:: WORK TASK ::
Down to the last line, the material below should be reproduced exactly.
========
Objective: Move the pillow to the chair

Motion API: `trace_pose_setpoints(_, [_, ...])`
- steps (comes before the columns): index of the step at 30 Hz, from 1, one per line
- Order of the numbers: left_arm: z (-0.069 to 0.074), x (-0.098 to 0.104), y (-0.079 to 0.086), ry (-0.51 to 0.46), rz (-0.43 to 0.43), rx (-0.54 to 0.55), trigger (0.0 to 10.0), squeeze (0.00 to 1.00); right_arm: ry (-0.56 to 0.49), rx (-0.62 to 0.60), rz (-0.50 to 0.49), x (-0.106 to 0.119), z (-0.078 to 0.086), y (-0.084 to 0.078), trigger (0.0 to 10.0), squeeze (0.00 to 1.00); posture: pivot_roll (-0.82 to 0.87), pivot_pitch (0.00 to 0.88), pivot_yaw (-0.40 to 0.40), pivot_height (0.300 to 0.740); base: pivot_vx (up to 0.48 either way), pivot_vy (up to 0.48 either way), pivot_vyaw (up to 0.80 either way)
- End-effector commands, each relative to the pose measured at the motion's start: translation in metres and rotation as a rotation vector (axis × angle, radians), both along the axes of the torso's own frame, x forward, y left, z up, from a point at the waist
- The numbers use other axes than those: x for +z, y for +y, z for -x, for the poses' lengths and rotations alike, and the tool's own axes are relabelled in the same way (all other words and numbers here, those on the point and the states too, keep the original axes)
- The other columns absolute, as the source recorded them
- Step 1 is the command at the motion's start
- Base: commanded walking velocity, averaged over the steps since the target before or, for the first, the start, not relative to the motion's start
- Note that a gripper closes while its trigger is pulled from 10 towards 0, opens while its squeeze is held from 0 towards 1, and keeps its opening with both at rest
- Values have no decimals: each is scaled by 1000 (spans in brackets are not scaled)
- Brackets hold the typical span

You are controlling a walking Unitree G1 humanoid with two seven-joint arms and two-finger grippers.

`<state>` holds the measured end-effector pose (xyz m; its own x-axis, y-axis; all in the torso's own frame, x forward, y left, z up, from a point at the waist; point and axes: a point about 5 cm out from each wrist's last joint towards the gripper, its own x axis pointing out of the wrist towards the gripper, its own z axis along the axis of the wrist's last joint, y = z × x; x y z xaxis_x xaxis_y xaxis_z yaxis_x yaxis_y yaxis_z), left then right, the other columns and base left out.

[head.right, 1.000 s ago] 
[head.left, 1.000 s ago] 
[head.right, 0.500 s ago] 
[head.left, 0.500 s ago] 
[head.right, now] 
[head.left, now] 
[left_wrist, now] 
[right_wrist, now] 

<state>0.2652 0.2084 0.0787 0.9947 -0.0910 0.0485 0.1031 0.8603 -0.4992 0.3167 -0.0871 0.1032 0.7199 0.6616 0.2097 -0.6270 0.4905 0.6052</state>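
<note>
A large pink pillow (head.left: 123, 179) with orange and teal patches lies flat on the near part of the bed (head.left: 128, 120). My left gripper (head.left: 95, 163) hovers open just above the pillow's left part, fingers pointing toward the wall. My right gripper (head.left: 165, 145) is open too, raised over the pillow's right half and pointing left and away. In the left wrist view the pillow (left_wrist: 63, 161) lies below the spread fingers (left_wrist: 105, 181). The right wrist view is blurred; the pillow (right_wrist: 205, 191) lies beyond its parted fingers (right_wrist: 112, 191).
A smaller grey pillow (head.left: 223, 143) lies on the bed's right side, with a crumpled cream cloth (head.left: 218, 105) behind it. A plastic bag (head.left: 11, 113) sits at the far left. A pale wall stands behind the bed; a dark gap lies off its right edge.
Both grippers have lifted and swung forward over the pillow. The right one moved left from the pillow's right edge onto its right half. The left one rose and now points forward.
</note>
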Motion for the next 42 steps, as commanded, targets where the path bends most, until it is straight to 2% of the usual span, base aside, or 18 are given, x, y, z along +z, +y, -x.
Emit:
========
:: RESPONSE TO THE TASK ::
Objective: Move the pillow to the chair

Motion API: `trace_pose_setpoints(_, [_, ...])`
- steps (comes before the columns): index of the step at 30 Hz, from 1, one per line
- Order of the numbers: left_arm: z (-0.069 to 0.074), x (-0.098 to 0.104), y (-0.079 to 0.086), ry (-0.51 to 0.46), rz (-0.43 to 0.43), rx (-0.54 to 0.55), trigger (0.0 to 10.0), squeeze (0.00 to 1.00); right_arm: ry (-0.56 to 0.49), rx (-0.62 to 0.60), rz (-0.50 to 0.49), x (-0.106 to 0.119), z (-0.078 to 0.086), y (-0.084 to 0.078), trigger (0.0 to 10.0), squeeze (0.00 to 1.00); posture: pivot_roll (-0.82 to 0.87), pivot_pitch (0.00 to 0.88), pivot_yaw (-0.40 to 0.40), pivot_height (0.300 to 0.740); base: pivot_vx (up to 0.48 either way), pivot_vy (up to 0.48 either way), pivot_vyaw (up to 0.80 either way)
- End-effector commands, each relative to the pose measured at the motion's start: translation in metres and rotation as a rotation vector (axis × angle, radians), both along the axes of the torso's own frame, x forward, y left, z up, from a point at the waist
- The numbers use other axes than those: x for +z, y for +y, z for -x, for the poses' lengths and rotations alike, and the tool's own axes are relabelled in the same way (all other words and numbers here, those on the point and the states too, keep the original axes)
- The other columns absolute, as the source recorded them
- Step 1 is the command at the motion's start
- Base: commanded walking velocity, averaged over the steps since the target before or, for the first, the start, not relative to the motion's start
- Note that a gripper closes while its trigger is pulled from 10 towards 0, opens while its squeeze is held from 0 towards 1, and keeps its opening with both at rest
- Values have no decimals: each is scaled by 1000 (spans in brackets are not scaled)
- Brackets hold the typical span

You are controlling a walking Unitree G1 humanoid with two seven-joint arms and two-finger grippers.

`<state>` holds the measured end-effector pose (xyz m; its own x-axis, y-axis; all in the torso's own frame, x forward, y left, z up, from a point at the waist; point and axes: a point about 5 cm out from each wrist's last joint towards the gripper, its own x axis pointing out of the wrist towards the gripper, its own z axis along the axis of the wrist's last joint, y = z × x; x y z xaxis_x xaxis_y xaxis_z yaxis_x yaxis_y yaxis_z), left then right, the other columns and base left out.

[head.right, 1.000 s ago] 
[head.left, 1.000 s ago] 
[head.right, 0.500 s ago] 
[head.left, 0.500 s ago] 
[head.right, now] 
[head.left, now] 
[left_wrist, now] 
[right_wrist, now] 

<state>0.2652 0.2084 0.0787 0.9947 -0.0910 0.0485 0.1031 0.8603 -0.4992 0.3167 -0.0871 0.1032 0.7199 0.6616 0.2097 -0.6270 0.4905 0.6052</state>
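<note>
A large pink pillow (head.left: 123, 179) with orange and teal patches lies flat on the near part of the bed (head.left: 128, 120). My left gripper (head.left: 95, 163) hovers open just above the pillow's left part, fingers pointing toward the wall. My right gripper (head.left: 165, 145) is open too, raised over the pillow's right half and pointing left and away. In the left wrist view the pillow (left_wrist: 63, 161) lies below the spread fingers (left_wrist: 105, 181). The right wrist view is blurred; the pillow (right_wrist: 205, 191) lies beyond its parted fingers (right_wrist: 112, 191).
A smaller grey pillow (head.left: 223, 143) lies on the bed's right side, with a crumpled cream cloth (head.left: 218, 105) behind it. A plastic bag (head.left: 11, 113) sits at the far left. A pale wall stands behind the bed; a dark gap lies off its right edge.
Both grippers have lifted and swung forward over the pillow. The right one moved left from the pillow's right edge onto its right half. The left one rose and now points forward.
</note>
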Motion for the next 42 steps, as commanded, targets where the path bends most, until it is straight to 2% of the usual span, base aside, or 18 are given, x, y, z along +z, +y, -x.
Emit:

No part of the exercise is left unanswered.